■ Goal of the exercise ■
The response must contain every record, repeated exactly.

Data for processing Block Start

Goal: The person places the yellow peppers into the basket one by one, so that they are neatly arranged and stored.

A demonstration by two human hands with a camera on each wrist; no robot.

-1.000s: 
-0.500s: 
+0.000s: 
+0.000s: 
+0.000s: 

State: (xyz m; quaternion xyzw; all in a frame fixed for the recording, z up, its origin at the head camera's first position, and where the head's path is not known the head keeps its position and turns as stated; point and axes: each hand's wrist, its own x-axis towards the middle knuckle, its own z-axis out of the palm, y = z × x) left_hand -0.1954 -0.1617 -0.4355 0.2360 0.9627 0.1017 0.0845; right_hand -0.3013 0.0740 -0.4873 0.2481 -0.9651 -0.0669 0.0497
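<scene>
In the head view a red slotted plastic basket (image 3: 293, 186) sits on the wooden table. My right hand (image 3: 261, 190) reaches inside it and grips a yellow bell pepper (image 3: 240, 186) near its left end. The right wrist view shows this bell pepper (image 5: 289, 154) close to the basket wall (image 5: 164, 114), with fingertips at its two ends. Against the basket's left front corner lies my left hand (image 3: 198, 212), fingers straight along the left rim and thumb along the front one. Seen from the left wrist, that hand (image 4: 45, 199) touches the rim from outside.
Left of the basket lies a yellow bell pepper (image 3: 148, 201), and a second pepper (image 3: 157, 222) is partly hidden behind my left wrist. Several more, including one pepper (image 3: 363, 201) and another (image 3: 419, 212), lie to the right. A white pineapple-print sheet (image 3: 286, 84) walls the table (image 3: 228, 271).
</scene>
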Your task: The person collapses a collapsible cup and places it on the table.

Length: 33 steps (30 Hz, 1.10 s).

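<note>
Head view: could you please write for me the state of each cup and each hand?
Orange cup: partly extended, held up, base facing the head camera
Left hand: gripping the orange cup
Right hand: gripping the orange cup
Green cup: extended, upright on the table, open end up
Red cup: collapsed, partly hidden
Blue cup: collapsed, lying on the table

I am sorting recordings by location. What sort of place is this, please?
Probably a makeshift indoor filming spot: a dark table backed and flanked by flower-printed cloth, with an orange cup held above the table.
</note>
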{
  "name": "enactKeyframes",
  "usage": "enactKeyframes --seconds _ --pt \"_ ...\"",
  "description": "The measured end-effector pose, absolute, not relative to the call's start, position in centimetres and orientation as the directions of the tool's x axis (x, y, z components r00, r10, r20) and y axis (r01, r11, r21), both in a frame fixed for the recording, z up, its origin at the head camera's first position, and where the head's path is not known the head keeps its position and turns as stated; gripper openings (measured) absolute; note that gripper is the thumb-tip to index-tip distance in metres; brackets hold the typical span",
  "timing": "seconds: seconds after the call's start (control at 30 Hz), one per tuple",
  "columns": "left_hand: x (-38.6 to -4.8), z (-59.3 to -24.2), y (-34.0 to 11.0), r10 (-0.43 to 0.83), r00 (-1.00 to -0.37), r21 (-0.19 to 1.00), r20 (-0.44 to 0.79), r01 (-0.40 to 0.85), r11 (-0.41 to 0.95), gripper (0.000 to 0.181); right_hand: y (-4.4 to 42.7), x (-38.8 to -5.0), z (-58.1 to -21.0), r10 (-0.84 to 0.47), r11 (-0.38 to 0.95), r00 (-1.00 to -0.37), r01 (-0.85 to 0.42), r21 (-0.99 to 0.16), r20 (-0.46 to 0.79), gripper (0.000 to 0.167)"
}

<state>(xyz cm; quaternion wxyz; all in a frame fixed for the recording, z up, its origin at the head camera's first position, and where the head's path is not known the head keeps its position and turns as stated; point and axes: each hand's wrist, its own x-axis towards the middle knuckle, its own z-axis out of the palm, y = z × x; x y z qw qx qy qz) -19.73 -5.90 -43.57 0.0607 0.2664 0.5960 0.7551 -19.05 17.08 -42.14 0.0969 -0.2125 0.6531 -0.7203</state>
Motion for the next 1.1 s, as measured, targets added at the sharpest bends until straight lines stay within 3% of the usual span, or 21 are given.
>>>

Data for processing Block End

■ Exercise response ■
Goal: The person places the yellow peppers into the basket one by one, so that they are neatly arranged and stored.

A demonstration by two human hands with a camera on each wrist; no robot.

-1.000s: 
-0.500s: 
+0.000s: 
+0.000s: 
+0.000s: 

State: (xyz m; quaternion xyzw; all in a frame fixed for the recording, z up, its origin at the head camera's first position, and where the head's path is not known the head keeps its position and turns as stated; point and axes: each hand's wrist, its own x-axis towards the middle knuckle, its own z-axis out of the palm, y = z × x) left_hand -0.1954 -0.1617 -0.4355 0.2360 0.9627 0.1017 0.0845; right_hand -0.3013 0.0740 -0.4873 0.2481 -0.9651 -0.0669 0.0497
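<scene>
In the head view a red slotted plastic basket (image 3: 293, 186) sits on the wooden table. My right hand (image 3: 261, 190) reaches inside it and grips a yellow bell pepper (image 3: 240, 186) near its left end. The right wrist view shows this bell pepper (image 5: 289, 154) close to the basket wall (image 5: 164, 114), with fingertips at its two ends. Against the basket's left front corner lies my left hand (image 3: 198, 212), fingers straight along the left rim and thumb along the front one. Seen from the left wrist, that hand (image 4: 45, 199) touches the rim from outside.
Left of the basket lies a yellow bell pepper (image 3: 148, 201), and a second pepper (image 3: 157, 222) is partly hidden behind my left wrist. Several more, including one pepper (image 3: 363, 201) and another (image 3: 419, 212), lie to the right. A white pineapple-print sheet (image 3: 286, 84) walls the table (image 3: 228, 271).
</scene>
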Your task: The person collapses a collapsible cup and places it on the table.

Length: 33 steps (30 Hz, 1.10 s).

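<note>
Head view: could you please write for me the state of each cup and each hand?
Orange cup: partly extended, held up, base facing the head camera
Left hand: gripping the orange cup
Right hand: gripping the orange cup
Green cup: extended, upright on the table, open end up
Red cup: collapsed, partly hidden
Blue cup: collapsed, lying on the table

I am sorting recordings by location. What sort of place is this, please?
Probably a makeshift indoor filming spot: a dark table backed and flanked by flower-printed cloth, with an orange cup held above the table.
</note>
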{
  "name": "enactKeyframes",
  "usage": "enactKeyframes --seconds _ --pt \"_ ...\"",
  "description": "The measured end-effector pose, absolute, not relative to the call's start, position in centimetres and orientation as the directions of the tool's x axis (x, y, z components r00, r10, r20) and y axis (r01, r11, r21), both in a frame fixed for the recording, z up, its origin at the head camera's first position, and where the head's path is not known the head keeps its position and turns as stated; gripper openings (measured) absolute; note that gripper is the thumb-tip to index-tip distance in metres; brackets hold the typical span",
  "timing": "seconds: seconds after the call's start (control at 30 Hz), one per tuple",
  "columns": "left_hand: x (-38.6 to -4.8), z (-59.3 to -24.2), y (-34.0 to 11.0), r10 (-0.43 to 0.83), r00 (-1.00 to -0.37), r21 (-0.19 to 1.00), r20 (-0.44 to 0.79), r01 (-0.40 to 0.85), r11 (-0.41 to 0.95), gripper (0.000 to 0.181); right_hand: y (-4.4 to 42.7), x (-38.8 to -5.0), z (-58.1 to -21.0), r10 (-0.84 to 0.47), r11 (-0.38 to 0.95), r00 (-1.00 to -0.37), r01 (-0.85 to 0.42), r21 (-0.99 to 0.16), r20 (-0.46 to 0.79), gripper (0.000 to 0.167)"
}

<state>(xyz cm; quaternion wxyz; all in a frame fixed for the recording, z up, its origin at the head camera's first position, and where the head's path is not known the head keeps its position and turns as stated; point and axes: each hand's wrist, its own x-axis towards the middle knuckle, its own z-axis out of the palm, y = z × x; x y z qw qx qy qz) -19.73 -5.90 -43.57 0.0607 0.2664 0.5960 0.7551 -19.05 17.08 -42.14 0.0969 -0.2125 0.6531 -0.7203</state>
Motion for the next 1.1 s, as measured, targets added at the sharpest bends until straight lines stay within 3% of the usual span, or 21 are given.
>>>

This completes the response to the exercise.